Aber die im Tourismus verdienten Millionen wandern ins Ausland

VON WOLFRAM SEIFERT

Seit gut 100 Jahren – und erst recht seit Beginn des Massentourismus Anfang der 60er Jahre – haben die Urlauber Mallorca fest im Griff. Seit 1905, so der Fremdenverkehrsverband, hat rund eine Viertelmilliarde Menschen die Insel besucht (wobei Millionen mehrfach kamen). Und viele Tausende verliebten sich derart in das Eiland, dass sie sich hier niederließen oder einen Zweitwohnsitz erwarben.

Dass diese Invasion nicht ohne schwerwiegende Folgen für Natur und Umwelt bleiben konnte, liegt auf der Hand. Eine Viertelmilliarde Menschen lässt sich nicht irgendwo verstecken.

Das Urlauberheer verbrauchte Unmengen von Wasser und Strom und produzierte Berge von Müll. Die Küste wurde weitgehend zugebaut, das Straßen- und Autobahnnetz immer dichter. Riesige Gewerbegebiete entstanden. Der Insel wurde immer mehr Land entrissen, um die Touristen zu beherbergen, zu befördern und zu versorgen.

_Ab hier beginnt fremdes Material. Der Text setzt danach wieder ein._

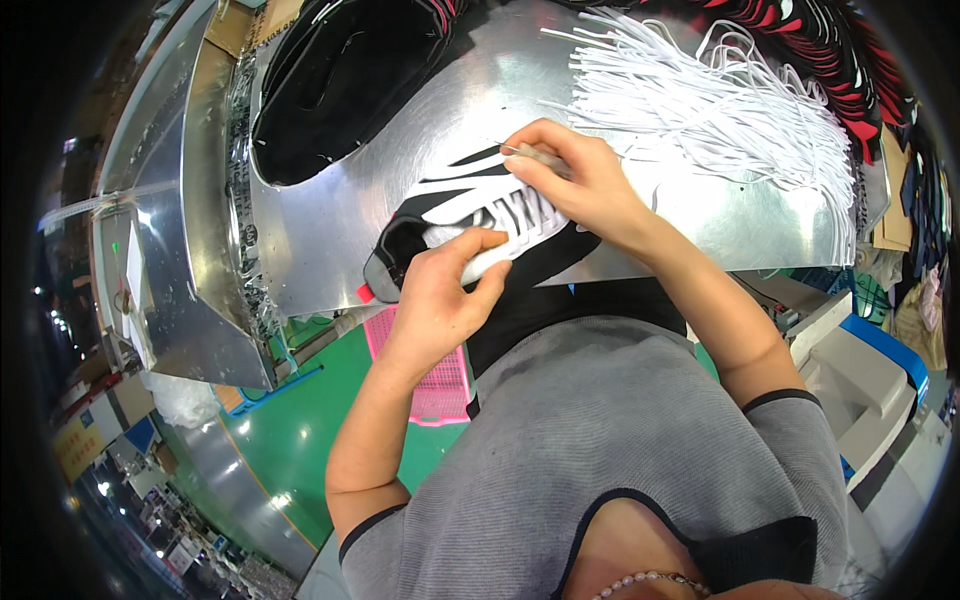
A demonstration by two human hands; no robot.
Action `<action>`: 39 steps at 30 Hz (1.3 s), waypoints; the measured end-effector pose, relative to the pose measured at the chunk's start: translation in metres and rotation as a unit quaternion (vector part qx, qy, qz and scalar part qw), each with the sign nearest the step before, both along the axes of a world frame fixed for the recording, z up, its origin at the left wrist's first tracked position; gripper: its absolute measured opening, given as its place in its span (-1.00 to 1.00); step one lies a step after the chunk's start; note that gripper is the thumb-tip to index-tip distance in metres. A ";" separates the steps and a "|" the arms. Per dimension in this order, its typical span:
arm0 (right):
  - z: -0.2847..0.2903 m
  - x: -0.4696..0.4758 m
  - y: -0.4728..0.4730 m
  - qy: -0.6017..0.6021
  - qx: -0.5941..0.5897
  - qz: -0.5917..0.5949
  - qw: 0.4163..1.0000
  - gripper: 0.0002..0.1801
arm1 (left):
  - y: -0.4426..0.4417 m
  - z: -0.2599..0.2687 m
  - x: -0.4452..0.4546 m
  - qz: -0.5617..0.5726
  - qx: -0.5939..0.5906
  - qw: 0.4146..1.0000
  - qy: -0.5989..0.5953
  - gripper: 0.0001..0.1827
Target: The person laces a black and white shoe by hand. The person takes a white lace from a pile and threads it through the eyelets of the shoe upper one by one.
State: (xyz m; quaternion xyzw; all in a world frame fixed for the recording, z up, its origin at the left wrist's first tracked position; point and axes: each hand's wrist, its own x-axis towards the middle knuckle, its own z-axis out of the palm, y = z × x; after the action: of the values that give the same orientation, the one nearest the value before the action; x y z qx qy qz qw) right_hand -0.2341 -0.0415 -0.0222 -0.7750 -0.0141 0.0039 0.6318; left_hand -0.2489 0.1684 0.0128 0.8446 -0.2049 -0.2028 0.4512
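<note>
A black shoe upper with white stripes and a red heel tab [442,202] lies at the near edge of the metal table. White laces [529,214] cross its eyelet rows. My left hand [450,281] pinches the laced part between thumb and fingers, near the shoe's opening. Above the toe side, my right hand [574,169] holds a small hand tool with a thin metal tip, perhaps a hook or an awl [541,157]; its handle is partly hidden by the fingers. Whether the tip touches the upper cannot be told.
A large pile of white shoelaces [705,105] lies at the right on the metal table [330,247]. Stacked black and red uppers [817,45] are behind it. Black pieces [337,90] lie at the back left. A pink plastic basket [442,382] stands below the table's edge.
</note>
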 end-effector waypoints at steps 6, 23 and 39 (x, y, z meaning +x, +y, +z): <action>-0.013 0.007 0.006 0.031 -0.037 0.014 0.999 -0.74 | 0.016 0.022 0.014 -0.076 0.111 0.983 0.126 -0.70; -0.010 0.001 0.004 -0.060 -0.098 0.128 0.985 -0.75 | 0.022 0.005 0.024 -0.201 0.180 0.956 -0.114 -0.65; 0.029 -0.020 0.060 0.055 0.132 0.167 0.976 -0.87 | 0.054 -0.007 -0.092 0.384 -0.582 0.701 0.149 -0.44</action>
State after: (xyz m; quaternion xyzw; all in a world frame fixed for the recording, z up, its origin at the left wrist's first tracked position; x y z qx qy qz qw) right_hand -0.2539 0.0182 0.0069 -0.6701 -0.1090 0.1495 0.7189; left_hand -0.3405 0.2222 0.0057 0.3784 0.1298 0.0248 0.9161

Das Verkehrsaufkommen in der Luft und auf der Straße nahm gewaltig zu. Zum Glück für Mallorca sorgen die gnädigen Winde des Mittelmeeres dafür, dass Abgas-Schwaden sich nicht lange halten können.

Dass Natur und Umwelt auf der Insel vergewaltigt wurden, ist vielleicht auch den Gästen anzulasten, die das sonnenverwöhnte, preisgünstige und rasch erreichbare Urlaubsparadies zum europäischen Lieblingsziel machten. Die Schuld liegt aber eher bei den Mallorquinern, die diese Entwicklung einleiteten, förderten und fördern. Und die sich mit dem Massentourismus goldene Nasen verdienten.

Skandalös in diesem Zusammenhang: Statt das im Tourismus verdiente Geld wieder auf der Insel, zu deren Wohl und zur Linderung von Sünden zu investieren, wandern die Abermillionen in lohnendere Projekte im Ausland. Reich werden ist auf Mallorca leicht. Aber den durch Verschandelung erworbenen Reichtum auch zum Wohle der Umwelt und der Allgemeinheit einzusetzen, offenbar nicht.